Sometimes after I’ve reported what’s happening up front in the store and when I’m finished folding the towels and sheets and putting them away in the linen closet in the hallway next to her room, she’ll teach me songs her teacher, Miss Zipporah Ellison sang to her when she was a little girl sitting with all the other children in the little school house Mrs. Flint lives in now. Mrs. Harris says when she was a little girl she had long golden hair, and that she loved to run, light and carefree through her father’s fields. She’ll close her eyes and sing with such a wistful timbre in her voice, that it almost seems like she’s that golden little girl set free of the prison her body has become. Sometimes I’ll close my eyes too, and we’ll run hand in hand through her Daddy’s fields of sweet alfalfa.

Mrs. Harris never says too much or just plain changes the subject when I ask about my Mama’s family. She says that Grandpa Adams and his mother and younger sister came to Utah the same way her family had, on the way to California in search of fortune, and stayed on because he loved the beauty of the Rocky Mountains and the fertile land as far as the eye could see, never mind what his mother and sister thought or wanted. She supposed he decided there was gold enough in the sunset reflecting on the great lake to the West. The Adams’ settled here, and even had a street named after them on account of being the only non-Mormons on that stretch of dusty road. They were Lutherans. It wasn’t until Grandpa Adams was won over by a dark-haired slip of a girl with eyes the color of mist, that he got the fervor for God’s true religion. In order to marry my Grandma Adams within the secret walls of the temple in Salt Lake City, he had to join God’s own people, renouncing tobacco, swearing, and spirits. Mrs. Harris said he did the best he could, considering.

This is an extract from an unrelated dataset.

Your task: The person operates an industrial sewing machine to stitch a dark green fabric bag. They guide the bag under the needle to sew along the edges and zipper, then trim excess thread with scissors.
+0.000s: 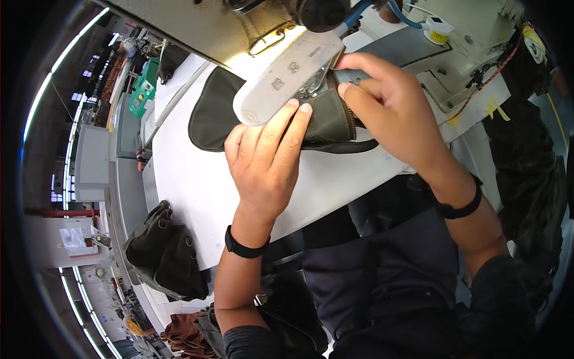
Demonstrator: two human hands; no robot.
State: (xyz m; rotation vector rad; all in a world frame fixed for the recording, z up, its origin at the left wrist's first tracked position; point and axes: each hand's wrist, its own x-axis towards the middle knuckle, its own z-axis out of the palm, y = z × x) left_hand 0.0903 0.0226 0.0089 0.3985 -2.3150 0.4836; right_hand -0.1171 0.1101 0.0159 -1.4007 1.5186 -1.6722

When I told Mrs. Harris about my dreams and what the house told me about the man face down in the ditch, the torches, the horse with its bulging eyes, and the thrashing feet, her face went the color of old ash that has been in the bottom of a coal stove all winter long. Her eyes always looked like they were peering out from the bottom of a very deep well, but now they were glittering on the surface of her face. When she got control of her mouth, she said, Dear, it’s not good to put too much store in dreams or what you think you hear. And then she reached out with her hand that looked more a like twisted root and patted mine.